I am trying to find a vectorized way to accomplish the follwing:
Say I have an array of x and y values. Note that the x values are not always ints and CAN be negative:
import numpy as np
x = np.array([-1,-1,-1,3,2,2,2,5,4,4], dtype=float)
y = np.array([0,1,0,1,0,1,0,1,0,1])
I want to group the y array by the sorted, unique values of the x array and summarize the counts for each y class. So the example above would look like this:
array([[ 2., 1.],
[ 2., 1.],
[ 0., 1.],
[ 1., 1.],
[ 0., 1.]])
Where the first column represents the count of '0' values for each unique value of x and the second column represents the count of '1' values for each unique value of x.

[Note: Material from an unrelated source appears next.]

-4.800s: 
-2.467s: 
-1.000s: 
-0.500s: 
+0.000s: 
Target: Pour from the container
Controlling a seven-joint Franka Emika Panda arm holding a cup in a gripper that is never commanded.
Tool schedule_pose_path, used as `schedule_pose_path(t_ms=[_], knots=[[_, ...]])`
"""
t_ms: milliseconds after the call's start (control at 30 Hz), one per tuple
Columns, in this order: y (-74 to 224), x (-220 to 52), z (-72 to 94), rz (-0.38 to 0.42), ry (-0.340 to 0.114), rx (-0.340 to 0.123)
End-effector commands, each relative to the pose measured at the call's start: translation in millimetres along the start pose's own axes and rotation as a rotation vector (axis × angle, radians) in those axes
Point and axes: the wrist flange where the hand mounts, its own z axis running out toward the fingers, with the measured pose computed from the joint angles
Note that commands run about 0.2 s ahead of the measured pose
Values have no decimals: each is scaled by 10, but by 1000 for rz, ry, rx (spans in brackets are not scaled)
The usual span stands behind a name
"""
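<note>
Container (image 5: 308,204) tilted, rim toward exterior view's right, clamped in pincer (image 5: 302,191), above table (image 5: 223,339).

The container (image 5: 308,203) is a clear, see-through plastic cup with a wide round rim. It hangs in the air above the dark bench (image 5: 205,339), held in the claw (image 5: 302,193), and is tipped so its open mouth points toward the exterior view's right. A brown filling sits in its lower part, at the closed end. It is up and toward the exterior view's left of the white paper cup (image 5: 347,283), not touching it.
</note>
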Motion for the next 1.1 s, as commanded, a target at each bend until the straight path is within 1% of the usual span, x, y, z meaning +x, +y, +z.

My current implementation looks like this:
x_sorted, y_sorted = x[x.argsort()], y[x.argsort()]
def collapse(x_sorted, y_sorted):
uniq_ids = np.unique(x_sorted, return_index=True)[1]
y_collapsed = np.zeros((len(uniq_ids), 2))
x_collapsed = x_sorted[uniq_ids]
for idx, y in enumerate(np.split(y_sorted, uniq_ids[1:])):
y_collapsed[idx,0] = (y == 0).sum()
y_collapsed[idx,1] = (y == 1).sum()
return (x_collapsed, y_collapsed)
collapse(x_sorted, y_sorted)
(array([-1, 2, 3, 4, 5]),
array([[ 2., 1.],
[ 2., 1.],
[ 0., 1.],
[ 1., 1.],
[ 0., 1.]]))
This doesn't seem very much in the spirit of numpy, however, and I'm hoping some vectorized method exists for this kind of operation. I am trying to do this without resorting to pandas. I know that library has a very convenient groupby operation.